Our curriculum is driven by:

  • embedding a knowledge of the world;
  • enabling investigation and enquiry;
  • encouraging enterprise and aspiration;
  • affording a local, national and global perspective.


What is meant by each curriculum driver?


Knowledge of the World

  • ensures pupils have a core knowledge of historical events and figures and the impact they have had on our world;
  • ensures pupils have a core knowledge of classical civilisations and their impact on our world, including references made in literature;
  • equips pupils with a comprehensive knowledge of world geography;  
  • promotes cultural awareness and celebrates diversity;
  • relates learning to real life contexts;
  • develops pupils’ cultural literacy by giving them a secure knowledge of theology and are mindful of the universal questions that have troubled humankind through the ages;
  • explores the impact of important individuals in our world;
  • enables pupils to discover how and why things work;
  • raises environmental awareness;
  • uses technology effectively.


Enterprise and Aspiration

  • exposes pupils to a non-exhaustive range of career possibilities;
  • promotes enterprise;
  • teaches pupils to be financially responsible;
  • enables pupils to learn from failed enterprise initiatives.


Investigation and Enquiry

  • promotes pupils being inquisitive and questioning;
  • encourages pupils to be resourceful and independent in their learning;
  • provides opportunities for independent thinking and application of skills;
  • develops collaborative learning;
  • provides opportunities for purposeful 1st hand experiences;
  • encourages positive risk taking;
  • equips pupils with the skills they need to manage information;
  • actively requires pupils to persevere and improve through evaluation;
  • nurtures problem solvers.


Local, National and Global

  • maximises opportunities for purposeful learning in the outdoors;
  • develops a sense of awe and wonder, adventure and respect for nature;
  • supports parents in teaching pupils to distinguish between right and wrong and to be responsible for their behaviour and respect the laws of England;
  • encourages respect for democracy, public institutions and services in the UK;
  • provides pupils with opportunities to make a difference and contribute positively to the school and wider community;
  • encourages the use of environments and expertise beyond the classroom;
  • encourages harmony by appreciating and respecting pupils’ own and other cultures;
  • inspires pupils to travel the world;
  • examines global and social mobility.


Questions to ask of our curriculum

David Didau's  book, Making Kids Cleverer  includes a chapter on deciding what knowledge to teach in a school curriculum. He asks a series of questions. We feel our curriculum stands up to this test.
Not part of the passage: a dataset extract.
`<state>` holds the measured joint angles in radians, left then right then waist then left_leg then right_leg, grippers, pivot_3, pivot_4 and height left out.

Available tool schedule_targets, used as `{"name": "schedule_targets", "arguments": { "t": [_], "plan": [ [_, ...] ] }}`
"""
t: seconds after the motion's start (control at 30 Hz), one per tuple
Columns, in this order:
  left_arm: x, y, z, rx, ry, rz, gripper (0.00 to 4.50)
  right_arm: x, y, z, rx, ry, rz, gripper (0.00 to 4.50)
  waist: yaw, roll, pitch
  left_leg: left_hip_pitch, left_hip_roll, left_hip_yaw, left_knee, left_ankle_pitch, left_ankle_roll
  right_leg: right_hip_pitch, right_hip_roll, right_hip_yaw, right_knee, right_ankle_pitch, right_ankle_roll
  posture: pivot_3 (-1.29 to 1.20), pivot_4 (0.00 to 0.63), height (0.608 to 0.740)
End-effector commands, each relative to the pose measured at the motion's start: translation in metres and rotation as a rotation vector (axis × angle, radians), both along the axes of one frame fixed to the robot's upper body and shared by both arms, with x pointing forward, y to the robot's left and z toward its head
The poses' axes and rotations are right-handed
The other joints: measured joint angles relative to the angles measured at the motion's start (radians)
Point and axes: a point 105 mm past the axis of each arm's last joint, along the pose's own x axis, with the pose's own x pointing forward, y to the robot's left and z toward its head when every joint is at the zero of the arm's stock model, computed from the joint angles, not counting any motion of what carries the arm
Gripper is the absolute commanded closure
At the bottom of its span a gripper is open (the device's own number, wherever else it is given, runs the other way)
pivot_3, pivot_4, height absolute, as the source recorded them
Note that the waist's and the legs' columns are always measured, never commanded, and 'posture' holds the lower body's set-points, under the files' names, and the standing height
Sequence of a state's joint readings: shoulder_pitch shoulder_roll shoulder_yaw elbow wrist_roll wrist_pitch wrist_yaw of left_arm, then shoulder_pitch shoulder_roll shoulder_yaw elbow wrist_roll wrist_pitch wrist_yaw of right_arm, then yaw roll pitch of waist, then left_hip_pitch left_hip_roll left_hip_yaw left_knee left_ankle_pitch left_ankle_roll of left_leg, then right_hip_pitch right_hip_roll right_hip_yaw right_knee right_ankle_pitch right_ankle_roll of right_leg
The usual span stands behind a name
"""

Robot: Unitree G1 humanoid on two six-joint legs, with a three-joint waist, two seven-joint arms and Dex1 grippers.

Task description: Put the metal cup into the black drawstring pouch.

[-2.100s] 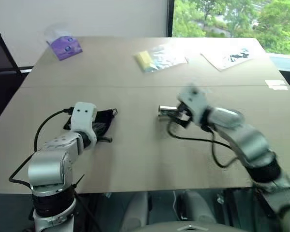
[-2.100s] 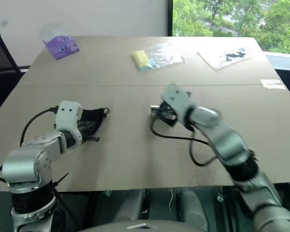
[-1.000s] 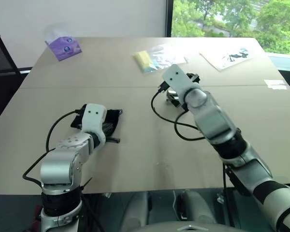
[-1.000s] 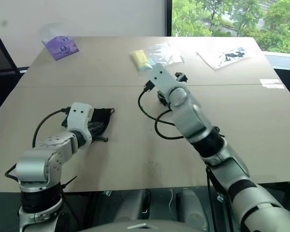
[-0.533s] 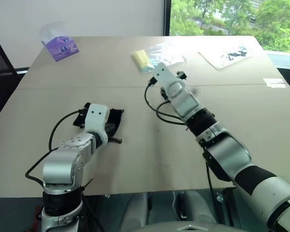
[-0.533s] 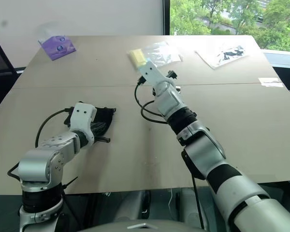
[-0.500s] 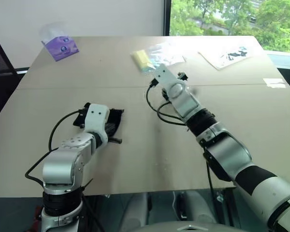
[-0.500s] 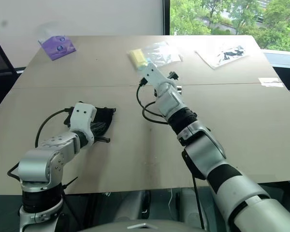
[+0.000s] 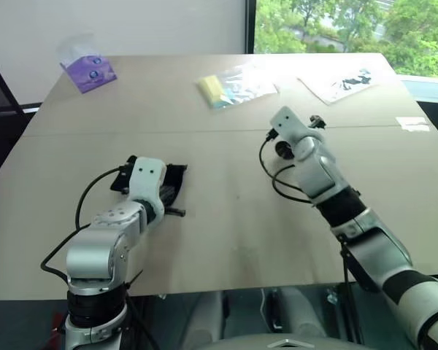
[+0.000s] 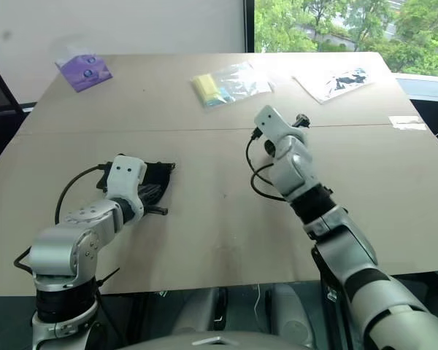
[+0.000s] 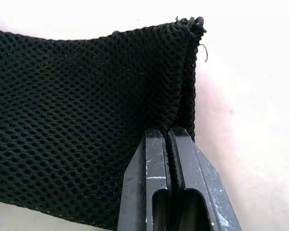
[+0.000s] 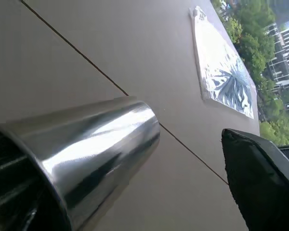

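Observation:
In the right wrist view the metal cup [image 12: 91,144] lies on its side between my right gripper's jaws, mouth toward the camera, shiny and tapered. One black fingertip [image 12: 260,178] stands apart from it with bare table between, so the jaws are open around it. In the eye views my right gripper [image 9: 312,124] reaches out over the table's seam, right of the middle. The black drawstring pouch [image 9: 174,179] lies flat at the left, a mesh bag [image 11: 77,120]. My left gripper [image 11: 169,134] is shut on its edge.
A purple packet [image 9: 91,69] lies at the far left corner. A clear bag with a yellow item [image 9: 230,84] and a silvery printed bag [image 9: 343,82] lie along the far edge. A small white tag [image 9: 412,124] sits at the right. Bare table [image 9: 233,219] separates my two arms.
My right arm has swung to the right along the table's seam and its wrist has rolled. The left gripper and the pouch have stayed put.

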<state>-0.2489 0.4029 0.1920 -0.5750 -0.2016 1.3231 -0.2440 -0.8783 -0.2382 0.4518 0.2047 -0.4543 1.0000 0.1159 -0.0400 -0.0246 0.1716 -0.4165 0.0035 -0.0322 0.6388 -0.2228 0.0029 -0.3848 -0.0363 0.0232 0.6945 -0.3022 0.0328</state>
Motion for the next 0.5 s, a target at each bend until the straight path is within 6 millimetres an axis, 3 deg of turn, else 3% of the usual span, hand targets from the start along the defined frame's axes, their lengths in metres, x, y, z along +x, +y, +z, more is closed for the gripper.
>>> {"name": "schedule_targets", "arguments": {
  "t": [0.03, 0.1, 0.17, 0.3, 0.5],
  "plan": [
    [0.003, -0.003, 0.011, 0.006, -0.050, -0.026, 4.50, -0.010, 0.006, 0.021, -0.053, -0.072, 0.093, 2.47, 0.001, 0.000, 0.000, 0.000, 0.000, 0.000, 0.000, 0.000, 0.000, 0.000, 0.000, 0.000, 0.000, 0.000, 0.000, 0.00, 0.150, 0.740],
    [0.004, -0.003, 0.013, 0.011, -0.053, -0.031, 4.50, -0.015, 0.005, 0.020, -0.072, -0.071, 0.119, 3.19, 0.000, 0.000, 0.000, 0.000, 0.000, 0.001, 0.000, 0.000, 0.000, 0.000, 0.000, 0.000, 0.000, 0.000, 0.000, 0.00, 0.150, 0.740],
    [0.006, -0.002, 0.017, 0.011, -0.059, -0.035, 4.50, -0.020, 0.005, 0.019, -0.073, -0.073, 0.144, 4.29, 0.001, 0.000, 0.000, 0.000, 0.000, 0.001, 0.000, 0.000, 0.000, 0.000, 0.000, 0.000, 0.000, 0.000, 0.000, 0.00, 0.150, 0.740],
    [0.011, -0.002, 0.026, -0.003, -0.076, -0.050, 4.50, -0.028, 0.004, 0.020, -0.010, -0.075, 0.187, 4.40, 0.001, 0.000, 0.000, 0.000, 0.000, 0.001, 0.000, 0.000, 0.000, 0.000, 0.000, 0.000, 0.000, 0.000, 0.000, 0.00, 0.150, 0.740],
    [0.018, -0.004, 0.034, -0.137, -0.087, -0.069, 4.50, -0.050, 0.024, 0.034, 0.426, -0.075, 0.460, 4.40, 0.002, -0.001, 0.000, 0.000, 0.000, 0.001, 0.000, 0.000, 0.000, 0.000, 0.001, -0.001, 0.000, 0.000, 0.000, 0.00, 0.150, 0.740]
  ]
}}
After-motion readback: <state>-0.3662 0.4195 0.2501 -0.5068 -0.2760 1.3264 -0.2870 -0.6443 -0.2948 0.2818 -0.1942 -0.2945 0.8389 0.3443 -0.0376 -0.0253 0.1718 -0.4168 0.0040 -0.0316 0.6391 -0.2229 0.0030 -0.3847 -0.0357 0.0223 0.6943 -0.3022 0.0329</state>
  1. Does it add to children's knowledge of what others in society consider to be valuable?
  2. Does it enable children to take part in discussion or debate that they would otherwise be excluded from?
  3. Does it enable children to critique what others have decided is important or true?
  4. Does it allow children to think beyond the confines of their experiences outside of school?
  5. Does it open up new ways of considering the world?
  6. Does it allow children to better critically evaluate what they have already been taught?
  7. Does it make it easier for children to speak to others about abstract concepts?
  8. Is it rooted in how to perform a task, or in why the task should be performed?
  9. Would this be good enough for my own children?
  10. How do I know this choice is better than an alternative?